SCIUTTO: With Iraqi forces overwhelmed, the U.S. is now considering arming Sunni tribes in Anbar province directly.

DJEREJIAN: Obviously arming the Sunni, arming the Kurds, arming the army, arming any side in Iraq who will fight against ISIS will be welcome.


SCIUTTO: Retired General John Allen, the man leading the coalition, told CBS that ISIS has -- quote -- "only tactical momentum" and says the coalition battle plan remains sound, though he conceded, as U.S. officials have since the beginning, that the fight will take time.

Currently, however, on the ground the fight is looking more and more like a stalemate, Wolf, rather than a slow march to victory. And that is raising hard, understandable questions about what needs to change on the ground to change that momentum.

BLITZER: You're absolutely right. All right, Jim Sciutto. Thank you.

We're also following the deadline looming over one of the government's key tools for tracking terror suspects. And a frustrated President Obama says he expects the Senate to act swiftly to extend the NSA's authorization to collect bulk phone data, which is set to expire this Sunday.

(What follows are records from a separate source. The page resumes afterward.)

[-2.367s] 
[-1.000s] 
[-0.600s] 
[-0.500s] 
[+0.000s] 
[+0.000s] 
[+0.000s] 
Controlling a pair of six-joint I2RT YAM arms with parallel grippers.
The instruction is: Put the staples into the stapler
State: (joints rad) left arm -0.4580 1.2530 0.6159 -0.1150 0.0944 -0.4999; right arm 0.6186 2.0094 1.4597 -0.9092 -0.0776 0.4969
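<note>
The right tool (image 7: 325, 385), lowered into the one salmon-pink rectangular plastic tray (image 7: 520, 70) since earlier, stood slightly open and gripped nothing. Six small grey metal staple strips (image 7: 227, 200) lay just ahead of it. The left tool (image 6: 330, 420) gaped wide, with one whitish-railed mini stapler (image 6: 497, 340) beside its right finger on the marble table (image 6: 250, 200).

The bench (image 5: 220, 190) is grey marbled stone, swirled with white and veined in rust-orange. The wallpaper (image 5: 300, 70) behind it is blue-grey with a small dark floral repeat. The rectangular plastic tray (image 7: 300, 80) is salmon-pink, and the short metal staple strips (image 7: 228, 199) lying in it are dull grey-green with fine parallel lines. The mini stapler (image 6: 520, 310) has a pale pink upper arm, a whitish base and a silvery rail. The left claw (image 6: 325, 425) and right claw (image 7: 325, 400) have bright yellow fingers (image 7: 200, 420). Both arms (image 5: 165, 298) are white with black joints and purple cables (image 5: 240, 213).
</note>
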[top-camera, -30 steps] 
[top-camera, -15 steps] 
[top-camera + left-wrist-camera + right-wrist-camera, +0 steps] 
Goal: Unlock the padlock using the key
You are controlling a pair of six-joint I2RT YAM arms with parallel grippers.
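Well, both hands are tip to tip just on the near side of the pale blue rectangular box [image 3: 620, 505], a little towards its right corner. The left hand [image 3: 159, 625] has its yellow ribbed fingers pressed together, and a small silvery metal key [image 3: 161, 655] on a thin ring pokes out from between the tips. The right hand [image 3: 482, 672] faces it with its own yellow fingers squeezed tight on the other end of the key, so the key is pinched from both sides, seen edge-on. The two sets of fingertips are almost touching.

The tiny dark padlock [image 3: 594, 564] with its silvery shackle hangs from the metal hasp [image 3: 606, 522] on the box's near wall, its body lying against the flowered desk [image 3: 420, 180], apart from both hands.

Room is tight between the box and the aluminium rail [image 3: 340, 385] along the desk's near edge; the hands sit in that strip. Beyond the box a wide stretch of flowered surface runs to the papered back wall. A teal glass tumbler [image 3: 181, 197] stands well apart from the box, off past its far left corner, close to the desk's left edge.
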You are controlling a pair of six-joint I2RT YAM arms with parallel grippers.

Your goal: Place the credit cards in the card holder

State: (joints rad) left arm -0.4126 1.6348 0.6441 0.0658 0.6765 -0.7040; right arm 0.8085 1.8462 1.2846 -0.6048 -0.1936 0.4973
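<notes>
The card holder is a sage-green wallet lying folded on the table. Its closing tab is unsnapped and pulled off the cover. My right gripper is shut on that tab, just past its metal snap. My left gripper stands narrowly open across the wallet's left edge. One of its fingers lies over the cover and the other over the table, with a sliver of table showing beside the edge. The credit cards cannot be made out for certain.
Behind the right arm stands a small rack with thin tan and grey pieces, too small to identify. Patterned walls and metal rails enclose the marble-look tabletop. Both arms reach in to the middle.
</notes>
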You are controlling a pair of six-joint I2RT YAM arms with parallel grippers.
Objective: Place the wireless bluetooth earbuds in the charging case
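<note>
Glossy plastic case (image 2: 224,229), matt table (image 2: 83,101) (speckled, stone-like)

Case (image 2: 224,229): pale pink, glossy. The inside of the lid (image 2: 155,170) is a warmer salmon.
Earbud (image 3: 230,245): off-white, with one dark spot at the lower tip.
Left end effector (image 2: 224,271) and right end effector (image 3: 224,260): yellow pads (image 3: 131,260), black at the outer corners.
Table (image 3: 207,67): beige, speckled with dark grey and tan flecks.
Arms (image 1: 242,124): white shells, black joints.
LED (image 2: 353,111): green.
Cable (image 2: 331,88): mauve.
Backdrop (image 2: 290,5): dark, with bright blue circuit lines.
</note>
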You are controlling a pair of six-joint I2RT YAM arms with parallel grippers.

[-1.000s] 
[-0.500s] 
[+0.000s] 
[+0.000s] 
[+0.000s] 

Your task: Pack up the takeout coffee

Our White House correspondent, Michelle Kosinski, is joining us now. She has more.

So, what's the president saying, Michelle?

MICHELLE KOSINSKI, CNN WHITE HOUSE CORRESPONDENT: Well, yes, you can call this a deadline. You can call it a showdown.

And this is the White House's last big push before these parts of the Patriot Act are set to expire. We have heard repeatedly from the White House, I mean, calling this national security Russian roulette. And, today, we hear directly from the president. What's not so clear, though, is whether his reiterating what we have largely heard before is going to persuade any of those senators who feel just as strongly about personal privacy. (BEGIN VIDEOTAPE)

KOSINSKI (voice-over): A last push in the Oval Office with the attorney general, President Obama laid out what's at stake for national security.

BARACK OBAMA, PRESIDENT OF THE UNITED STATES: I don't want us to be in a situation in which, for a certain period of time, those authorities go away and suddenly we're dark, and heaven forbid we have got a problem, where we could have prevented a terrorist attack or apprehended someone who was engaged in dangerous activity.

KOSINSKI: The president has made clear his displeasure over the Senate leaving this down to the wire, going on break all week to come back late this Sunday, just as the NSA is having to start dismantling its servers for collecting Americans' phone data.

But other elements of the Patriot Act will expire, too, like roving wiretaps for terror suspects who keep switching cell phones. The White House today blasted the politics involved.

JOSH EARNEST, WHITE HOUSE PRESS SECRETARY: There's a pretty long history in the Commonwealth of Kentucky of pretty heated feuds going all the way back to the Hatfields and McCoys.


EARNEST: And the fact is, there seems to be a feud right now between the leader of the United States Senate, Mitch McConnell, a native of Kentucky, and Senator Paul.

KOSINSKI: Sunday, all eyes will be on presidential candidate Rand Paul. His firm stance blocked a vote on these programs last weekend, angering key members of his own party.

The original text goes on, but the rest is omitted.